If we had to boil it down to something identifiably Hollywood, we could say it’s an underdog story, with Napoleon and his partner-in-tater-tots Pedro clinching the student body presidency with Napoleon’s sweet dance moves in front of the entire school. But the film doesn’t feel that formulaic or predictable at all. With its weird asides into chicken farms, second-hand clothing stores, and Pedro’s still inexplicable head-shaving incident, the movie stays just weird enough that it surprises audiences throughout its entirety.

I love Napoleon’s oddness and how the film champions the unlikely and even the absurd. There’s no explanation for why Napoleon’s last name is Dynamite or why his family has a pet llama in the field next to the house. There’s no logical reason why Lafawnduh from Detroit would fall in love with scrawny, nerdy, would-be cage-fighter Kip. It doesn’t make a ton of sense that “I caught you a delicious bass” and a game of tether ball would be the way to a girl’s heart. And yet the final sequence of the film set to Patrick Street’s wonderful instrumental “Music for a Found Harmonium” reconciles all of it. We see Grandma Dynamite reunited and nuzzling with her beloved Tina, Kip and LaFawndah getting on the bus to go start their life together, and Napoleon and Deb high fiving after their tether ball game. Things work out. There’s love and reconciliation for everyone. Every weirdo has another weirdo who appreciates them. Even vainglorious and deluded Uncle Rico seems to get a second chance at finding his soulmate in the final moments of the film.

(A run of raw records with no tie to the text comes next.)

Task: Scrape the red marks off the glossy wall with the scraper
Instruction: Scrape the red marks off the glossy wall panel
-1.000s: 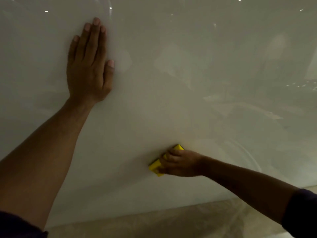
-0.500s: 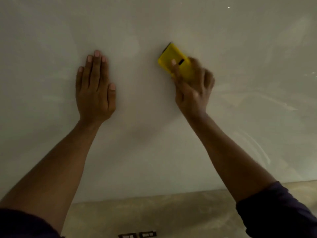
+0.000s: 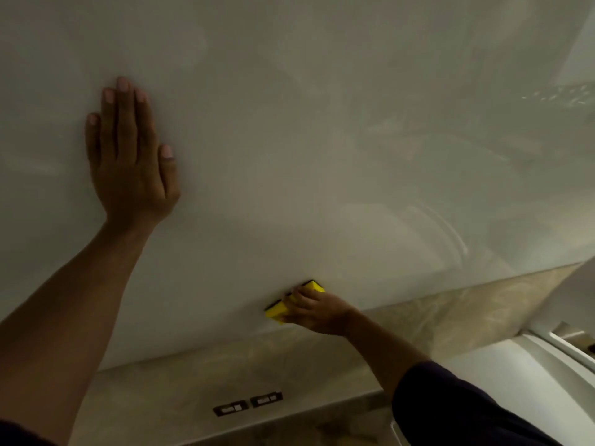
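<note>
Left hand (image 3: 130, 162) pressing flat and open-fingered against the glossy wall (image 3: 322, 140), right hand (image 3: 314, 309) gripping the yellow scraper (image 3: 289, 304) low on the wall, below-right of the left hand

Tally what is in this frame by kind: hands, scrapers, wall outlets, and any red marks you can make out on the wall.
Hands: 2 (left hand flat on the glossy wall, right hand gripping the tool)
Scrapers: 1 (yellow scraper)
Wall outlets: 2 (dark outlets below the panel)
Red marks: 0 visible
Total: 5
</note>
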Demonstrator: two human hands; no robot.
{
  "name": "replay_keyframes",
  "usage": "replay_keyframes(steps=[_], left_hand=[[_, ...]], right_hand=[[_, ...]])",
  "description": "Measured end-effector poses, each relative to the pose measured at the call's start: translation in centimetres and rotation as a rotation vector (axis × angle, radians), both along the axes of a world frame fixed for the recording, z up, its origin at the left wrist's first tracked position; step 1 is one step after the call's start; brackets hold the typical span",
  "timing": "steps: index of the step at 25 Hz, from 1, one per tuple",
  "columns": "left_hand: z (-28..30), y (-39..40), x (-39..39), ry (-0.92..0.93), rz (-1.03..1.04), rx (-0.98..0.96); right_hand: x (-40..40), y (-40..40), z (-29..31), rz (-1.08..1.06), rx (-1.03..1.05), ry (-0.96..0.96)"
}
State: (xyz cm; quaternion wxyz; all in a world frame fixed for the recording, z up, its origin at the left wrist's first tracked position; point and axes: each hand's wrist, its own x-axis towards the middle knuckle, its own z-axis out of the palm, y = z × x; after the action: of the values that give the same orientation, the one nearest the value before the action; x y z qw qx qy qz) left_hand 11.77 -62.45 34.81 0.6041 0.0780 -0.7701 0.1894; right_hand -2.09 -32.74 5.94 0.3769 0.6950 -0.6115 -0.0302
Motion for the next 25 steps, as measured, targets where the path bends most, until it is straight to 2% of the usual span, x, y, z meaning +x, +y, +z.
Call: replay_keyframes(steps=[4,9,14,17,18,20,22,25], left_hand=[[-0.2,-0.1,-0.2,-0.008,-0.040,0.013],[-0.4,-0.3,-0.4,-0.021,-0.040,0.024],[-0.5,-1.0,-0.8,-0.093,-0.058,0.097],[-1.2,-0.3,-1.2,-0.082,-0.001,0.140],[-1.4,0.4,-1.5,-0.089,-0.031,0.118],[-1.3,2.6,-2.6,-0.258,-0.141,-0.065],[-1.0,5.4,-4.3,-0.423,-0.230,-0.316],[-2.2,9.1,-7.4,-0.455,-0.288,-0.467]], right_hand=[[-4.5,8.3,-0.4,-0.084,0.222,0.047],[-9.0,16.6,2.2,-0.208,0.224,0.106],[-8.2,16.2,1.5,-0.219,0.144,0.101],[-4.7,13.2,-2.8,-0.410,0.181,-0.097],[-3.1,11.5,-4.4,-0.471,0.226,-0.120],[-0.9,7.2,-5.7,-0.479,0.321,-0.103],[-0.2,4.3,-4.7,-0.392,0.390,-0.157],[-2.0,4.9,-3.0,-0.234,0.388,-0.011]])
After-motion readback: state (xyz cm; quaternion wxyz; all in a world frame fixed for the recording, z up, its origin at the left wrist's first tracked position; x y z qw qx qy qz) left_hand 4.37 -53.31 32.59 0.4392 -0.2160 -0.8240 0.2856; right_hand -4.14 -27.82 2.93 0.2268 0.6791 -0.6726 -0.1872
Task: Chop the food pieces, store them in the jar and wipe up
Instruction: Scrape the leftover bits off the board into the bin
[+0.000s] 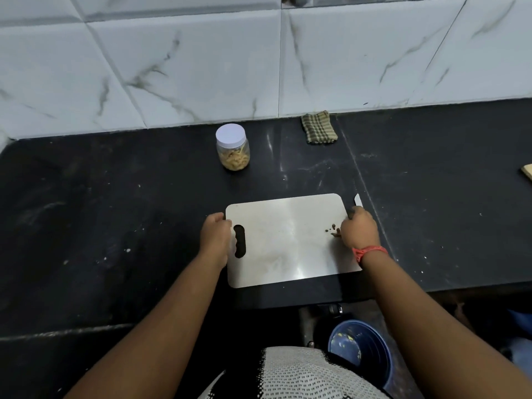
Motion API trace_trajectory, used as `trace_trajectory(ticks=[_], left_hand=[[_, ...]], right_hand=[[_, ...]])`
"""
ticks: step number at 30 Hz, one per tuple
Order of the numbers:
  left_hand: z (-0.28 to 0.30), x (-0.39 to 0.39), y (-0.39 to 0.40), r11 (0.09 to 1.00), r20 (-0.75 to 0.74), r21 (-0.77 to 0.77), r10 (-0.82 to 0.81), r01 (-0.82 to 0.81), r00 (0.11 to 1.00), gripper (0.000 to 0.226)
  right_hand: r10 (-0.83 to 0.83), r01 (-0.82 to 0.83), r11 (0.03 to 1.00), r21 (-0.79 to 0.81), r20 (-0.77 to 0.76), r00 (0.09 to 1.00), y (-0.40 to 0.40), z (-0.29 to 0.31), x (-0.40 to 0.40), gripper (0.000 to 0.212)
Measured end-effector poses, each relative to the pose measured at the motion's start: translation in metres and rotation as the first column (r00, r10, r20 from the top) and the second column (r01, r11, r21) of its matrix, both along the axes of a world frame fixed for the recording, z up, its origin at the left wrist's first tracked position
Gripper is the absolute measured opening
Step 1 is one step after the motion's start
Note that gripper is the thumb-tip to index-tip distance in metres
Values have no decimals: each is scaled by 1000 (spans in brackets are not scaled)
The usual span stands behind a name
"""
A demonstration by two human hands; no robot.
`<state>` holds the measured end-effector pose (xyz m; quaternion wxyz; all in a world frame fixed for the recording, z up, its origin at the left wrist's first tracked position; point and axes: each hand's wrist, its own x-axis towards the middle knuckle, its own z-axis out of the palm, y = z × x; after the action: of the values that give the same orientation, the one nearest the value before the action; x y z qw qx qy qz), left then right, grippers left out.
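I see a black counter (115,226) under marble-tiled wall (201,67). Left hand (216,236) grips the board (288,240) edge; right hand (359,228) holds a knife (357,200).

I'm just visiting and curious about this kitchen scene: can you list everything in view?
cutting board: one, silvery, on the counter in front of the person
food scraps: a few, brown, on the board's right side
knife: one, pale blade tip showing beyond the right hand
jar: one, clear with white lid on, yellowish pieces inside, behind the board
cloth: one, checked, folded by the wall
counter: one, black
wall tiles: white marbled
bucket: one, blue, on the floor
left hand: grips the board's left edge
right hand: at the board's right edge, red wristband
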<state>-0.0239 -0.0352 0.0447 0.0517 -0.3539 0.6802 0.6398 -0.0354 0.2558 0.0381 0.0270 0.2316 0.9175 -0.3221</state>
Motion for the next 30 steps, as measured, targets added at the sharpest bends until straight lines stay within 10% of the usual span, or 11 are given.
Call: trace_trajectory(ticks=[13,23,30], left_hand=[[5,-8,-22,872,-46,487,75,-43,996,27],[-1,7,0,956,-41,287,-57,66,998,29],[-13,10,2,974,-25,225,-11,16,1000,32]], right_hand=[[-97,111,979,-169,87,991,9,7,-10,36],[77,-77,997,-13,-22,997,4,-1,3,13],[38,-7,882,471,-57,998,28,-12,36,27]])
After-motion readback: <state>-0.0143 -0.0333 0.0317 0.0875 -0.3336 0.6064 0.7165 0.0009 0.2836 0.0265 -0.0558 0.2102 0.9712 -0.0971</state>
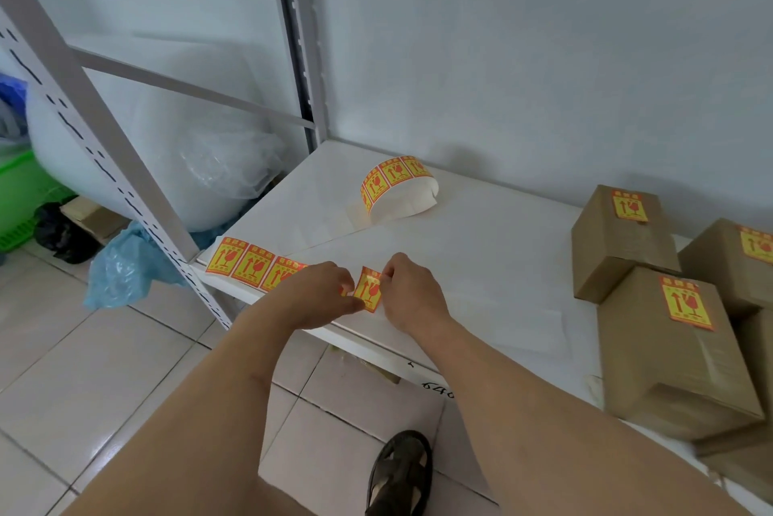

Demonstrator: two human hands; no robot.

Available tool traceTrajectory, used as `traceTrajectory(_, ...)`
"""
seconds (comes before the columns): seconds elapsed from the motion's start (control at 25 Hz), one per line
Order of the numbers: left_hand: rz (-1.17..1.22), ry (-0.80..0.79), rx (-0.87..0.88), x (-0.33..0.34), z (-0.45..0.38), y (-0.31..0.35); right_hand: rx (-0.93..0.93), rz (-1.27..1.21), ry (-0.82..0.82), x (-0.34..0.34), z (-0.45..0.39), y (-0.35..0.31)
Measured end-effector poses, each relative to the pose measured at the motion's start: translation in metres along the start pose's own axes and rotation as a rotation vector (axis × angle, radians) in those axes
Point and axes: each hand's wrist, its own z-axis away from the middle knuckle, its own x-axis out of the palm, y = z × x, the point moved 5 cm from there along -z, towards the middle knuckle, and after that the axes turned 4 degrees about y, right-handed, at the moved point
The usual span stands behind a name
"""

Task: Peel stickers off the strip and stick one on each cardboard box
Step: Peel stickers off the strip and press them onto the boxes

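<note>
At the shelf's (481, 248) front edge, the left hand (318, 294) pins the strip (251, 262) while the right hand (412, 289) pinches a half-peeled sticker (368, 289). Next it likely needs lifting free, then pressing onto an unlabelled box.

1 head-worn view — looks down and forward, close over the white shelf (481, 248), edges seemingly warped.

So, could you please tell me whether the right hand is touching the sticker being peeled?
Touching. The head view shows the right hand pinching the top edge of the sticker, with no gap visible between fingertips and paper.
</note>
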Motion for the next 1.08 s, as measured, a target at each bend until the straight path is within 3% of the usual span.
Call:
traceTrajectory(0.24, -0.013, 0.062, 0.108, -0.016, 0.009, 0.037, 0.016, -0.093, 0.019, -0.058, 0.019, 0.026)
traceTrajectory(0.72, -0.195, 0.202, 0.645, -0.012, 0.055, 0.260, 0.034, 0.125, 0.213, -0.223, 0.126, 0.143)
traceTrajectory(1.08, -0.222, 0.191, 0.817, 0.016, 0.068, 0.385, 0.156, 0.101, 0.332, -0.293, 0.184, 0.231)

I was so glad when the Lamphouse got the windfall of having Napoleon Dynamite for almost four months straight. Of all the movies that could have helped that strange, incongruous little business to continue on, it’s fitting that it was this one – a love letter to weirdos, individualists, and the unlikely. We are all a little Napoleon or Deb or Rico or maybe even Rex Kwon Do on the inside, and it’s nice to know that there are others just like us and that there’s love and hope for all.